I’m one of those election clerks you’ll encounter on November 6, checking off your name and handing out ballots. (And as you can see, my husband and I are voters.) After the polls close, we clerks stay late to check our records and tally ballots that must be hand-counted. Perhaps a voter’s marks were too faint for the machine to read or perhaps they voted for Mickey Mouse as a write-in. No matter. Every vote counts, and every election is precious because we have the right to vote. Personally, I’d also call it a duty. So, herewith, 7 great voting history listens to get you to the polls on Tuesday, November 6.
I’m starting with two audiobooks about women’s suffrage because I’m a woman, and because my grandmothers did not have the right to vote until ratification of the 19th Amendment in 1920. Elaine Weiss frames her new history of the fight to win the vote, THE WOMAN’S HOUR, around the battle for Tennessee, poised to become the majority needed for ratification. Importantly, she doesn’t shirk from discussing the complex dynamics and pervasive racism among groups for and against the amendment. Tavia Gilbert’s clear narration and audio portraits of opposition activists, politicians, and proponents make this an excellent listen.
Serendipitously, Angela P. Dodson’s 2017 “REMEMBER THE LADIES” offers an added historical perspective on the same topic by examining the movement well before the era of such famous suffragettes as Susan B. Anthony and Elizabeth Cady Stanton. It’s a fascinating and fact-filled listen to which Suzanne Toren’s Earphones Award performance brings a personable, engaging tone.

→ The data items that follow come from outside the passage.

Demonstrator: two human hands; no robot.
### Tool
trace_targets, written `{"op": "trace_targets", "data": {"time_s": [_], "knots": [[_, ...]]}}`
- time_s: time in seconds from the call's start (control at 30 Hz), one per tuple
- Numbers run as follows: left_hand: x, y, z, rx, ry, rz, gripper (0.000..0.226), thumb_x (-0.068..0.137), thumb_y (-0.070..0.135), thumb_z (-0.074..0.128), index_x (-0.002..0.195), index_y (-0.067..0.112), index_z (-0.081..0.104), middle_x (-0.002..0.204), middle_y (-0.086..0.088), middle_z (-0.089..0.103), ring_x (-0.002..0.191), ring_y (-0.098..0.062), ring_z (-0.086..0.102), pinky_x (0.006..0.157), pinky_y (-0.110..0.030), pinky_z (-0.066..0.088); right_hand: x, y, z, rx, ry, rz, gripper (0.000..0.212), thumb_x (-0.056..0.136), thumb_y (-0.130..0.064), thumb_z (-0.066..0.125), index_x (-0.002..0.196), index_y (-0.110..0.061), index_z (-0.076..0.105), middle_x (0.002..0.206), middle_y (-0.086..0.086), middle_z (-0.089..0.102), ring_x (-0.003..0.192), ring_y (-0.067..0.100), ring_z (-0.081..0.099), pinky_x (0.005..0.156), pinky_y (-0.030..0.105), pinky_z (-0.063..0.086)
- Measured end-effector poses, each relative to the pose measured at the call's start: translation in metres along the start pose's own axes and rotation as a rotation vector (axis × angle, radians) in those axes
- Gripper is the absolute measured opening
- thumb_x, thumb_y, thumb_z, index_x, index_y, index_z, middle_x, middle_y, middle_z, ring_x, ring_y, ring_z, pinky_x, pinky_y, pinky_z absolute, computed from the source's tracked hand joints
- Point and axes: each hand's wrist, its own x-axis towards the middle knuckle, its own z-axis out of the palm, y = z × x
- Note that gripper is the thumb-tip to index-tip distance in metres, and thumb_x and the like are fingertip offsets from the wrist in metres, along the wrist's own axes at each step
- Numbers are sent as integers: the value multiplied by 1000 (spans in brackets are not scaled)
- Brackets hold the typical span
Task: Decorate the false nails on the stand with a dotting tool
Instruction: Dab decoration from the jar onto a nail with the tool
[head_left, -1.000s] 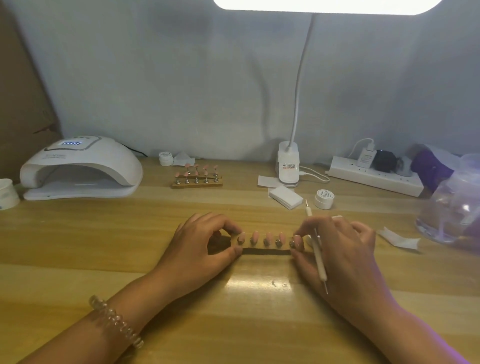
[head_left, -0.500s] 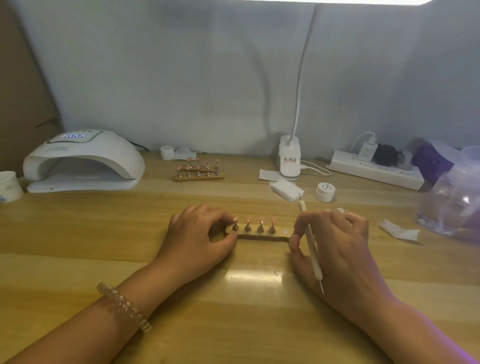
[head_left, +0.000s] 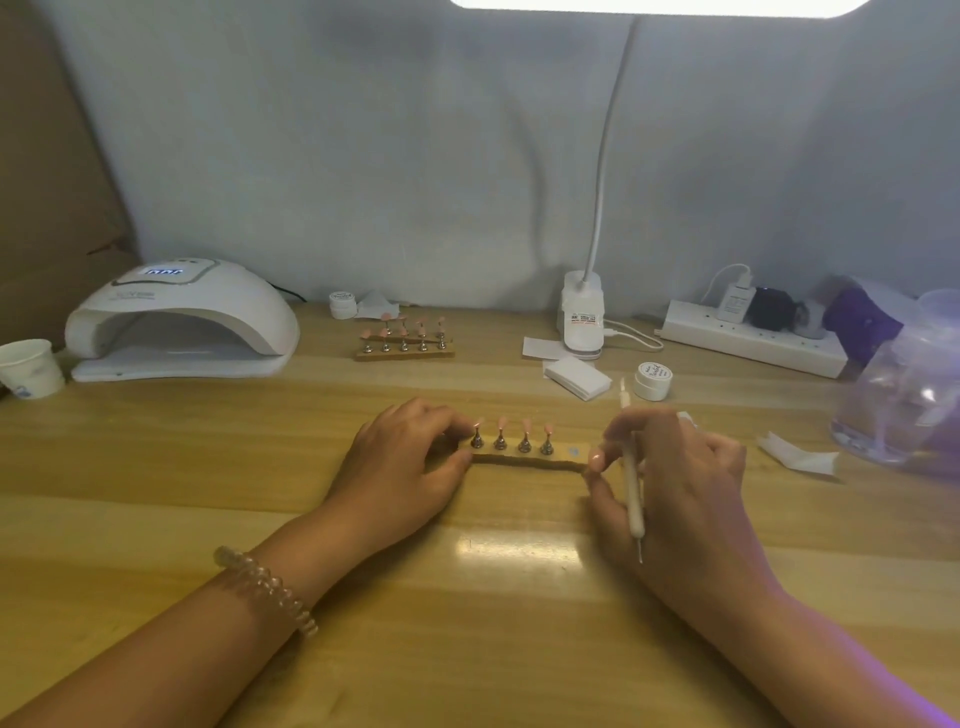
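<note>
Head view, the only one.

**Hold/placement:**
- The stand (head_left: 563, 453) lies flat on the desk (head_left: 156, 467), mid-desk, long side across the person.
- Left hand (head_left: 405, 467) pinches the stand's left end, fingers behind and thumb on the front edge. This reads as bracing, so the strip can't slide or tip under tool pressure.
- Four false nails (head_left: 501, 422) stand upright on metal pegs, bunched toward the left end. The right-end slot is bare, with a grey spot showing.
- Right hand (head_left: 680, 483) sits at the stand's right end, fingers curled round the dotting tool (head_left: 631, 483).
- The tool lies across that hand with its metal tip pointing back at the person, away from the nails. That is a parked grip, not a working one.
- Something pink shows at the right fingertips. Can't tell whether it's the person's own nail or a loose false nail.
- Judgement: this is a setup step, with no dotting under way. The tool needs turning tip-forward first.

**Room:**
- The hands are well apart with the stand between them.
- There is open desk toward the person and off to the left.
- Back-right is tighter: a small jar (head_left: 653, 381) and white pads (head_left: 576, 376) sit near the tool's rear end.
- A torn wipe (head_left: 797, 454) and a clear container (head_left: 904, 395) lie further right.
- The second stand (head_left: 405, 349) and nail lamp (head_left: 182, 322) are well back, out of the way.
- The near desk edge is not in frame.
- Risk: the pegs are slim, so a sideways knock from either hand could tip a nail.
</note>
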Motion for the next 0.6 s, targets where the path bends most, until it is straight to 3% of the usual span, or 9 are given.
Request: {"op": "trace_targets", "data": {"time_s": [0.1, 0.3, 0.47, 0.6], "knots": [[1, -1, -3, -91, -41, 0, 20, 90, 27, 69, 108, 33, 66, 105, 19, 58, 99, -6, 56, 95, -40, 46, 1, 5, 0, 23, 44, 56, 53, 77, -11, 79, 107, -29, 39, 87, -18, 60, 87, 12, 62, 80, 32, 23], [-2, 1, -1, -140, -50, 29, 20, 86, 26, 72, 105, 31, 68, 101, 21, 60, 93, -1, 57, 93, -44, 47, 0, 4, 3, -10, -11, 18, 51, 78, -12, 78, 108, -26, 40, 87, -17, 59, 84, 14, 60, 80, 38, 30], [-2, 1, 2, -58, 38, 9, 17, 87, 33, 70, 104, 36, 66, 99, 20, 60, 92, -5, 54, 92, -39, 45, 0, 3, 1, 50, -30, 3, 42, 80, -14, 73, 107, -26, 43, 86, -16, 60, 88, 12, 61, 83, 39, 32], [-2, 0, 3, -34, 65, -6, 24, 90, 32, 69, 113, 37, 69, 96, 18, 60, 89, -5, 53, 84, -31, 43, -1, -3, 1, 55, -122, -71, 39, 81, -20, 65, 106, -31, 37, 83, -17, 60, 87, 11, 60, 86, 40, 32]]}}
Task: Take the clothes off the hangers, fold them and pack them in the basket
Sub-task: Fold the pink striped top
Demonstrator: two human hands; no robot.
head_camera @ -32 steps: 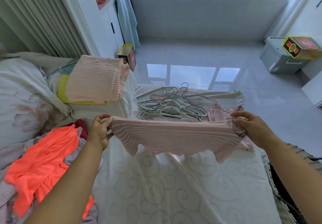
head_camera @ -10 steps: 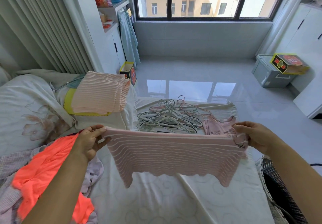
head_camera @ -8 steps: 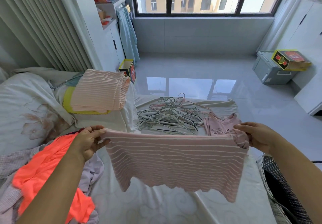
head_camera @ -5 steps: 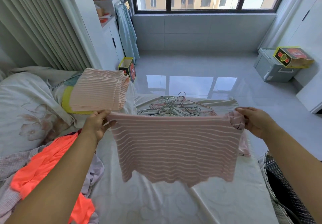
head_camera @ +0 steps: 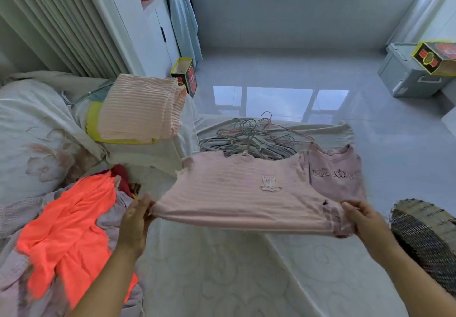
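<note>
While the pink striped top (head_camera: 237, 195) is held stretched between both hands, its far edge lies toward the hanger pile (head_camera: 251, 139) and its near edge hangs clear of the bed (head_camera: 222, 279). The left hand (head_camera: 135, 220) is closed in a pinch on the left corner of the near edge; the right hand (head_camera: 365, 220) grips the bunched right corner in the same way. The step in hand is judged to be the laying-out of the garment before folding.

For a clean result, equal tension is to be kept on both corners, and the near edge is to be lowered flat so that no crease is trapped. The side with the small rabbit motif (head_camera: 270, 184) faces up. The sleeves are best folded inward before the body is halved.

The fabric is a thin, soft knit with fine pale stripes and a wavy hem; it is expected to drape and stretch readily. A second pink shirt (head_camera: 338, 171) with lettering lies just beside it, on its right. The hangers are thin wire, tangled together. The basket (head_camera: 429, 237), of dark woven wicker, stands at the right edge of the bed; its contents cannot be seen. An orange garment (head_camera: 66, 230) lies crumpled at the left.
</note>
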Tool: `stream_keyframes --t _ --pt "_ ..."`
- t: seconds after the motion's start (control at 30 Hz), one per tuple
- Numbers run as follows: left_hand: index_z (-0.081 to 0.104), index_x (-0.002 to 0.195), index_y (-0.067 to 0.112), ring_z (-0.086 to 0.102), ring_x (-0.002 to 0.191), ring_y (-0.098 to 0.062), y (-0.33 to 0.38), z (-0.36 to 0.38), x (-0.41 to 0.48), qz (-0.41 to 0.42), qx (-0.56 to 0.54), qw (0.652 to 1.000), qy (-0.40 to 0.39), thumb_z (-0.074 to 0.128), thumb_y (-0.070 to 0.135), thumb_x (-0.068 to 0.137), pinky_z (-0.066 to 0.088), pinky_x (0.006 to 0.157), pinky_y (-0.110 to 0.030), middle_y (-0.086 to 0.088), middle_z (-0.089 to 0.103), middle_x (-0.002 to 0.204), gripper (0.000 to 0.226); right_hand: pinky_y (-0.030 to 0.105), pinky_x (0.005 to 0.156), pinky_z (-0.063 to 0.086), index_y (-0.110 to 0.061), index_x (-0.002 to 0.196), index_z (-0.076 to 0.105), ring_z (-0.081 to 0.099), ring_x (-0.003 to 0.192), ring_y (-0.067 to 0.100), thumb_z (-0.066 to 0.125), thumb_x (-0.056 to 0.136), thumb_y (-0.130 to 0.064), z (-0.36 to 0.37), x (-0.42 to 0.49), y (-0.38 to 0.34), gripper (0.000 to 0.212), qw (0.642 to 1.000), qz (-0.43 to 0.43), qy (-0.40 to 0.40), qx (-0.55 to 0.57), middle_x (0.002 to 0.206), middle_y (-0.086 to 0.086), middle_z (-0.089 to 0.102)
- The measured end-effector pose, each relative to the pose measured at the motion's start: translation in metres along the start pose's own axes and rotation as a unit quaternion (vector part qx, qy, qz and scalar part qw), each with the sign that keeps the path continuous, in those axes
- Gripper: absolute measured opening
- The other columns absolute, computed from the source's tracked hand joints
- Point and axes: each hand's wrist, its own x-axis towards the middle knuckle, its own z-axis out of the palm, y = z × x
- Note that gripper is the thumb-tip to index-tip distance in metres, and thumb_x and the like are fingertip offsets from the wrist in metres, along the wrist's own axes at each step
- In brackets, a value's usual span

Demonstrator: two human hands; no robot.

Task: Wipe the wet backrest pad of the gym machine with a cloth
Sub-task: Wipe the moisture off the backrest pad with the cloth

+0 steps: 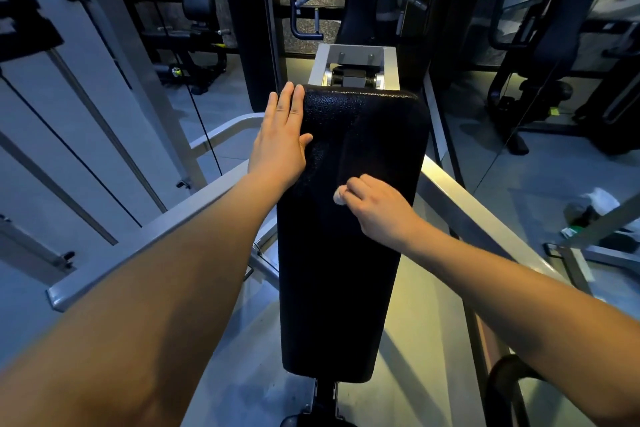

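The long black backrest pad (346,253) of the gym machine runs down the middle of the view, its upper part glistening with wet patches. My left hand (282,135) lies flat with straight fingers on the pad's upper left edge. My right hand (375,206) is curled over a small pale cloth (338,196) and presses it onto the middle of the pad. Only a bit of the cloth peeks out by my fingers.
Grey metal frame bars (485,215) run along both sides of the pad. A metal bracket (353,62) sits above its top. Other gym machines (197,10) stand behind. A white bundle and small items (595,208) lie on the floor at right.
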Motion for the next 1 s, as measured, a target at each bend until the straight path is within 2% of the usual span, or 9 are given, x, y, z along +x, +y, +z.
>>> stream_keyframes --t 0.1,0.2,0.37,0.43,0.6,0.73,0.83,0.93,1.0 --pt "-0.004 0.161 0.022 -0.01 0.155 -0.024 0.002 0.0 0.0 -0.003 -0.005 1.0 0.0 0.051 0.022 0.104 0.014 0.123 -0.041 0.004 -0.008 0.169 0.079 0.042 0.065 0.044 -0.009 0.097 0.066 0.048 0.077 0.03 0.057 0.087 0.004 -0.023 0.028 0.013 0.018 0.998 0.036 0.045 -0.004 0.088 0.011 0.054" --pt "-0.004 0.161 0.022 -0.01 0.155 -0.024 0.001 0.0 -0.001 -0.003 -0.008 1.0 0.0 0.051 0.023 0.104 0.014 0.122 -0.041 0.004 -0.009 0.169 0.079 0.039 0.071 0.044 -0.007 0.106 0.067 0.048 0.08 0.029 0.048 0.095 0.001 -0.024 0.044 0.017 0.023 0.989 0.102 0.104 0.003 0.094 0.011 0.056" --pt "-0.004 0.161 0.023 -0.009 0.155 -0.023 -0.001 -0.002 0.001 -0.001 0.001 1.0 -0.002 0.051 0.024 0.104 0.018 0.123 -0.043 0.005 -0.008 0.169 0.079 0.043 0.07 0.049 -0.008 0.104 0.064 0.05 0.08 0.029 0.062 0.083 0.007 0.019 -0.01 -0.017 0.026 0.999 0.014 -0.025 0.019 0.094 0.01 0.056" --pt "-0.004 0.161 0.023 -0.009 0.155 -0.024 0.0 -0.001 0.0 -0.004 -0.001 1.0 -0.002 0.051 0.024 0.104 0.021 0.123 -0.045 0.005 -0.009 0.169 0.079 0.045 0.067 0.05 -0.012 0.096 0.066 0.051 0.079 0.029 0.068 0.081 0.006 0.012 -0.006 -0.014 0.023 0.998 0.02 -0.041 0.032 0.09 0.008 0.054" --pt "-0.005 0.161 0.023 -0.009 0.155 -0.024 0.001 -0.001 0.0 -0.007 0.001 1.0 -0.004 0.051 0.024 0.104 0.028 0.121 -0.047 0.005 -0.009 0.169 0.079 0.038 0.069 0.044 -0.01 0.108 0.068 0.049 0.082 0.027 0.057 0.096 -0.001 -0.015 0.041 0.004 0.019 0.981 0.143 0.124 0.036 0.095 0.01 0.055" --pt "-0.004 0.161 0.023 -0.008 0.155 -0.023 0.0 -0.004 0.0 0.002 0.005 1.0 -0.008 0.051 0.026 0.104 0.023 0.123 -0.046 0.004 -0.008 0.169 0.079 0.041 0.073 0.049 -0.01 0.114 0.064 0.048 0.083 0.028 0.06 0.09 0.006 0.02 0.001 -0.016 0.029 0.997 0.056 0.014 0.05 0.101 0.009 0.057" --pt "-0.004 0.161 0.023 -0.008 0.155 -0.023 0.0 -0.004 0.0 -0.001 0.005 1.0 -0.009 0.051 0.025 0.104 0.024 0.123 -0.046 0.005 -0.007 0.169 0.079 0.041 0.072 0.053 -0.017 0.114 0.067 0.051 0.089 0.024 0.065 0.092 -0.002 0.023 -0.015 -0.022 0.026 0.991 0.074 -0.071 0.09 0.1 0.004 0.055" --pt "-0.003 0.161 0.022 -0.007 0.155 -0.023 0.001 -0.005 0.0 0.001 0.004 1.0 -0.007 0.051 0.026 0.104 0.022 0.122 -0.043 0.004 -0.007 0.169 0.079 0.04 0.07 0.047 -0.015 0.111 0.07 0.05 0.087 0.027 0.062 0.095 -0.007 -0.001 0.003 -0.014 0.019 0.984 0.142 0.073 0.082 0.099 0.008 0.054" --pt "-0.003 0.161 0.022 -0.007 0.155 -0.023 0.001 -0.006 0.0 0.004 0.007 1.0 -0.008 0.051 0.026 0.104 0.022 0.121 -0.042 0.004 -0.007 0.169 0.078 0.044 0.079 0.045 -0.014 0.106 0.069 0.046 0.099 0.032 0.064 0.096 -0.015 -0.018 0.017 0.0 0.011 0.962 0.228 0.152 0.011 0.111 0.012 0.052"
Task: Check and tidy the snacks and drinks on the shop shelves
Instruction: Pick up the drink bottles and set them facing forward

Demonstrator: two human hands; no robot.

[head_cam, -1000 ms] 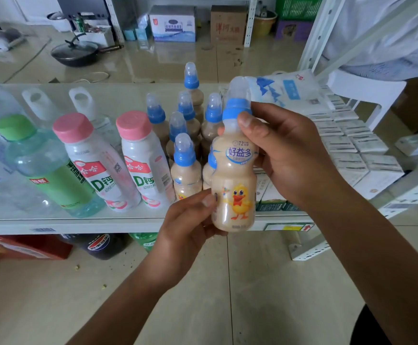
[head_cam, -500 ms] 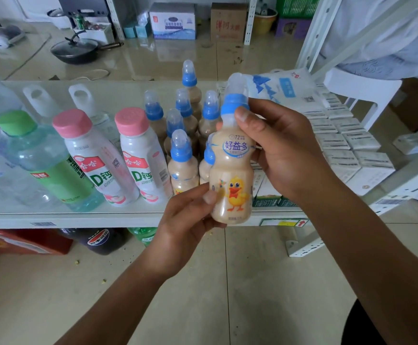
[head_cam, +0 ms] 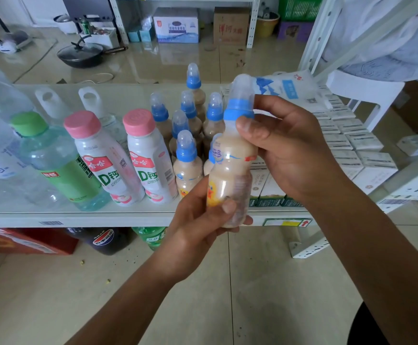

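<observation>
Bottles [head_cam: 138, 158] left of cartons [head_cam: 352, 150]

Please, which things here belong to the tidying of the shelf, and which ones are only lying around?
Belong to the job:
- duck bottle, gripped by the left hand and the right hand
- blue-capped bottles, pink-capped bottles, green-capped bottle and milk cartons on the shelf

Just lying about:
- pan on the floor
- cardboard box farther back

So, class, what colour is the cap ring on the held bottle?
Blue cap ring on the milk drink bottle; head view.
</observation>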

While the 15th Amendment in 1870 gave male citizens of any race the right to vote, it wasn’t until the Voting Rights Act of 1965 that the majority of African Americans in the South were able to fulfill that right. Russell Freedman’s terrific short history of the era, BECAUSE THEY MARCHED, is movingly read by Rodney Gardiner. It’s a young adult book for everyone.
If you’d like a summary of it all, Michael Waldman’s THE FIGHT TO VOTE is the audiobook for you. It’s a primer on all the ways in which American elections have been manipulated (so many!) and folks have fought for the right to cast a ballot. It’s a head-shaking and inspiring listen, which Joe Barrett’s stirring narration only improves.
Barrett is also the voice of Geoffrey Cowan’s LET THE PEOPLE RULE, an entertaining deep dive into the creation of the primary election system. Yes, I know that primaries now seem to go on forever, but 100 years ago, they didn’t exist, and candidates were chosen at national conventions, often in smoky back rooms. Barrett won an Earphones Award for his outstanding ability to keep all the real-life characters straight and have them, including the irrepressible Teddy Roosevelt, jump off the proverbial page.
Finally, two audiobooks to bring you hope in a time when politics and elections feel so divisive: Jon Meacham’s THE SOUL OF AMERICA offers the comfort of history to encourage us to breathe deep and stay calm. Very well read by Fred Sanders, with Meacham reading his own foreword, the book examines all that the country has survived, including voter-exclusion, to share the good news that because “we have come through such darkness before,” we will make it.
And once you know that we’ll survive, let’s celebrate the new 20th anniversary edition of Marianne Williamson’s HEALING THE SOUL OF AMERICA, read by the author. Thoroughly updated, it’s a call by the spiritual writer for all of us to become involved in the political system and thereby make it once again by the people and for the people. Amen. See you at the polls November 6.